The revolution found them in a different mood. Appetite was gorged, mirth had become stale, animal passion had spent its force, and men found themselves once more requiring something to engage the nobler faculties of the heart and mind.
Do we ask why, in this temper, they gained so little from William? Look at the character of the man, and you have your answer. Able, energetic, sagacious, firm and cold, he had power, even in the act of mounting the throne, to arrest the progress of reform in mid career.
The weak princes of the house of Brunswick enjoyed an advantage of a different sort, which supplied the place of talent to them. By contrast with the odious pretender of the house of Stuart they were popular; and this counter-prop upheld the power of the crown until that race became virtually extinct. So sensible of this was the purest, the ablest, and the most resolved of the friends of liberty in the reign of George II, (we speak of Mr. Shippen)—so sensible was he of the advantage which freedom has in contending with a weak prince, and an unpopular name, that he had serious thoughts of bringing in the pretender with that view.

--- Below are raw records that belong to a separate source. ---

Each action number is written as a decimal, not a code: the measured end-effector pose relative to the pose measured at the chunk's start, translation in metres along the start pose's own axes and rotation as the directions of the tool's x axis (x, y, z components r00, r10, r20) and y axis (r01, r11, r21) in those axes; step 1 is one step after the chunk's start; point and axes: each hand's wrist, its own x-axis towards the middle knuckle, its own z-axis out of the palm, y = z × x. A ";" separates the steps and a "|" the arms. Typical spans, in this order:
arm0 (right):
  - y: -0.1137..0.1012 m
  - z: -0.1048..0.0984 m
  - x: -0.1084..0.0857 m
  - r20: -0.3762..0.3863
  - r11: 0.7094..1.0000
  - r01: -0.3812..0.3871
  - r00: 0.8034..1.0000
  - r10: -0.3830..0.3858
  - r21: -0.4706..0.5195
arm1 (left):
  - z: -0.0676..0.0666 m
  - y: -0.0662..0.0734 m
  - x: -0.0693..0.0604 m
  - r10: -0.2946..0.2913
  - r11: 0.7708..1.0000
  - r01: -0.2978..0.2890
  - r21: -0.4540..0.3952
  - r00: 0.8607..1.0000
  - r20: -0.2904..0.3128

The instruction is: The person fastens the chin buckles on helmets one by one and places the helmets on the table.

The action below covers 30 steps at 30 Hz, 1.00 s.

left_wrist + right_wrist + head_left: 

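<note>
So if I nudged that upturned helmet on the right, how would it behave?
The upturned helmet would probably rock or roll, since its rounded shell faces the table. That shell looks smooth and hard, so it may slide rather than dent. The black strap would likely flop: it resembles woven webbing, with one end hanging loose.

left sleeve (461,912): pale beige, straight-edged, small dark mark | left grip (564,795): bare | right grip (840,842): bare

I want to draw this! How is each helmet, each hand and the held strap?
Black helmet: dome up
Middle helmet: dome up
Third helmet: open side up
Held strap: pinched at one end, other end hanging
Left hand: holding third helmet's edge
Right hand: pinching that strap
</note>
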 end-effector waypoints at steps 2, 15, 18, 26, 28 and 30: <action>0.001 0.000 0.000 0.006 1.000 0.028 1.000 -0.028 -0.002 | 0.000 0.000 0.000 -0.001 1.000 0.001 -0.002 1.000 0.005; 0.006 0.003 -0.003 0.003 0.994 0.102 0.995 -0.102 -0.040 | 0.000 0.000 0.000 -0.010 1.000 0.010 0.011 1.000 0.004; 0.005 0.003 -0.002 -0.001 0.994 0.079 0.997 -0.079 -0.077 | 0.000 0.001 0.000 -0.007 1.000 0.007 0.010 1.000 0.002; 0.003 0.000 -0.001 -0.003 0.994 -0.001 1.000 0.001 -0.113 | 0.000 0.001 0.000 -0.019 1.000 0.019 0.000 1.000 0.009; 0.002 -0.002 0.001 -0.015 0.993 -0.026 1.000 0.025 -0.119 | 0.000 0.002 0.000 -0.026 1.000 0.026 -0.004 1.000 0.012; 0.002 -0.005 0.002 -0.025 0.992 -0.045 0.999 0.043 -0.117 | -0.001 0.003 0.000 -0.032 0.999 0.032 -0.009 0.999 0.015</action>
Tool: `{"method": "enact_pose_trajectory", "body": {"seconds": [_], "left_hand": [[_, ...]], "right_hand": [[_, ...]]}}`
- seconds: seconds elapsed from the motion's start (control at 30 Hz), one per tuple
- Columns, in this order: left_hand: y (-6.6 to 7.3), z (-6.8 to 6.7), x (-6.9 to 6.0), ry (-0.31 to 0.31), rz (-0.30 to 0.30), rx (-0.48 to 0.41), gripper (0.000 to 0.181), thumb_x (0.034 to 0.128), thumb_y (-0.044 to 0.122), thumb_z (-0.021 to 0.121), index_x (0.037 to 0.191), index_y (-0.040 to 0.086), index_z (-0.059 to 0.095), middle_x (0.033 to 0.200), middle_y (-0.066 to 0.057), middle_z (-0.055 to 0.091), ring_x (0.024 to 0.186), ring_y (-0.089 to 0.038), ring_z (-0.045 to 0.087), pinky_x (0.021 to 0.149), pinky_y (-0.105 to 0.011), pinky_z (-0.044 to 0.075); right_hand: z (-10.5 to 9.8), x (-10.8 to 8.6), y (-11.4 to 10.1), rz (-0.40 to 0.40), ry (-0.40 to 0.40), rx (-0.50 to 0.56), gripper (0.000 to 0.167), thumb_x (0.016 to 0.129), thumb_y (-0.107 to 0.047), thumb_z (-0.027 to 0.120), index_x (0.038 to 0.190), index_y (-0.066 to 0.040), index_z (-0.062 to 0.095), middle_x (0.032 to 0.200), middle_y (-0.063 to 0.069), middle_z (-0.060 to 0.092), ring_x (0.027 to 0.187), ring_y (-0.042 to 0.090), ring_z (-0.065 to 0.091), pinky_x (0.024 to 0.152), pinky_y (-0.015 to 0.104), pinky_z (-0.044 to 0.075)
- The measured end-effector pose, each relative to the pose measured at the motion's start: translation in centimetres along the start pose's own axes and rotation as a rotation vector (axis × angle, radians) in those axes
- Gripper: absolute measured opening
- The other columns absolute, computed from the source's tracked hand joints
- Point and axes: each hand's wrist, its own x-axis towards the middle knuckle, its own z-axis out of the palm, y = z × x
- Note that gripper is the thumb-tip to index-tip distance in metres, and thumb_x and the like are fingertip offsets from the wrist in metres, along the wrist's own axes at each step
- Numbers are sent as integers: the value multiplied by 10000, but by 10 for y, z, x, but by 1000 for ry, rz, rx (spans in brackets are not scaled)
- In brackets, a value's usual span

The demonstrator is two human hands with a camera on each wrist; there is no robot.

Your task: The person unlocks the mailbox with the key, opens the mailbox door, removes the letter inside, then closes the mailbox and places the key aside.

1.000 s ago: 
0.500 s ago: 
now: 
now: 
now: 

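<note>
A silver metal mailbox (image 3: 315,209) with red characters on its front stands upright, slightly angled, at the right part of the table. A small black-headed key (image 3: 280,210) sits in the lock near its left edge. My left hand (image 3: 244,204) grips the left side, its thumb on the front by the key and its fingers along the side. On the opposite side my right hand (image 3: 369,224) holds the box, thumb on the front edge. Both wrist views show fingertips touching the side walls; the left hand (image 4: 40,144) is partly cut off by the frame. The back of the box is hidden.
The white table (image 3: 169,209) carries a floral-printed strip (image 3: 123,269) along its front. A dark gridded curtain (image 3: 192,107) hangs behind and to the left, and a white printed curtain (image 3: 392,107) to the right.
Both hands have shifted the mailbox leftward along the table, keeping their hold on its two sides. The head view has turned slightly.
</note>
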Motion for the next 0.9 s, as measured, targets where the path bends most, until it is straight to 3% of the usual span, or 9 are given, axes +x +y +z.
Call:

But the house of Stuart passed off the stage; the bugbear of a popish succession was removed; the cant of the "great and glorious revolution" went out of fashion; and people instead of looking back to that, took leave to look forward to something better. Our own revolution was the first fruit of this change in public sentiment. That which was preparing in England was arrested by the horrors of the premature explosion in France. But that interruption of its progress was but temporary, and it is now finding its consummation under the reign of one who, having passed from first to second childhood, without ever being a man, seems fitted by Providence for the place to which the order of succession called, and in which the order of events required him.